* _Action item_:
Each line below from the one containing "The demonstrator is" through the one containing "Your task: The" should be output exactly as it stands, and no other line should appear.

* _Data provided_:
========

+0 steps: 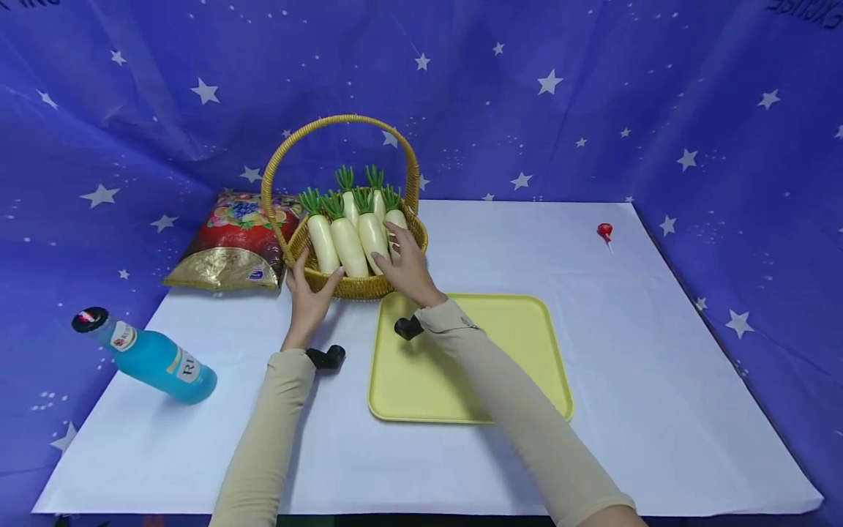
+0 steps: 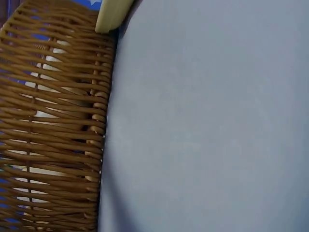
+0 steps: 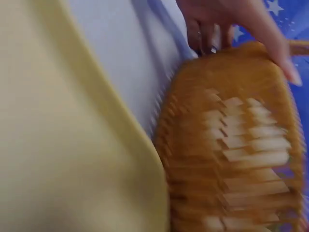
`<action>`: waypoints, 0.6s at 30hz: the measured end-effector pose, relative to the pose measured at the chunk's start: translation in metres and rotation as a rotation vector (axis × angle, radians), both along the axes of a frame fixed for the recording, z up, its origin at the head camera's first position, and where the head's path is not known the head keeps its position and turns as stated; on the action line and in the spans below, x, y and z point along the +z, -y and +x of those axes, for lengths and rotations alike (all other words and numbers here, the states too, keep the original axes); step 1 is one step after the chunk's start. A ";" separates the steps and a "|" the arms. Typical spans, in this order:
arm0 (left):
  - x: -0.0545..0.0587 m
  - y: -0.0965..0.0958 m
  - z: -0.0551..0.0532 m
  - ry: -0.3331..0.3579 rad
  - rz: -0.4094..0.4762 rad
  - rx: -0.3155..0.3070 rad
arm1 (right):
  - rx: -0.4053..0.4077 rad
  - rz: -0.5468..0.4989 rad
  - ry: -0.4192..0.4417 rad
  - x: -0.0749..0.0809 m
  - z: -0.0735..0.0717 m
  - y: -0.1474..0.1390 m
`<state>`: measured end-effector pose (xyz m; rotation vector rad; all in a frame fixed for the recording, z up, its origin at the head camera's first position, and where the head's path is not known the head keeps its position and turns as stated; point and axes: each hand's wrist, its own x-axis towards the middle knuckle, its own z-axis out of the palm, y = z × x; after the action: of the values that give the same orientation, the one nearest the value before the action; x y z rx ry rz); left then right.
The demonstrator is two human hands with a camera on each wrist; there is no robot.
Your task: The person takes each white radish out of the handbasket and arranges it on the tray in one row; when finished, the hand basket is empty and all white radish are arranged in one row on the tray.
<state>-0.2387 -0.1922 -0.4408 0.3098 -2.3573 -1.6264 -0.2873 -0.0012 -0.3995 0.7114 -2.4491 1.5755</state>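
Note:
A wicker basket (image 1: 358,288) with a tall arched handle holds several white radishes (image 1: 347,245) with green stem tops. At its front left corner my left hand (image 1: 308,300) grips the woven side, with the thumb along the front near the rim. The right wrist view shows this left hand (image 3: 231,17) with fingers around the basket's end (image 3: 193,111). Over the basket's right front, my right hand (image 1: 410,267) reaches in with fingers spread and slightly bent. Its fingertips touch or overlap the rightmost radishes. In the left wrist view the basket's weave (image 2: 53,121) fills the left side.
A yellow tray (image 1: 461,359) lies under my right forearm, in front of the basket. To the left, a red and gold bag (image 1: 237,249) stands behind a bottle of blue drink (image 1: 158,362). A red lollipop (image 1: 604,233) lies far right on the white tabletop (image 1: 658,380).

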 end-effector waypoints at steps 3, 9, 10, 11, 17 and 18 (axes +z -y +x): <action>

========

* _Task output_:
The demonstrator is two human hands with a camera on each wrist; there is no robot.
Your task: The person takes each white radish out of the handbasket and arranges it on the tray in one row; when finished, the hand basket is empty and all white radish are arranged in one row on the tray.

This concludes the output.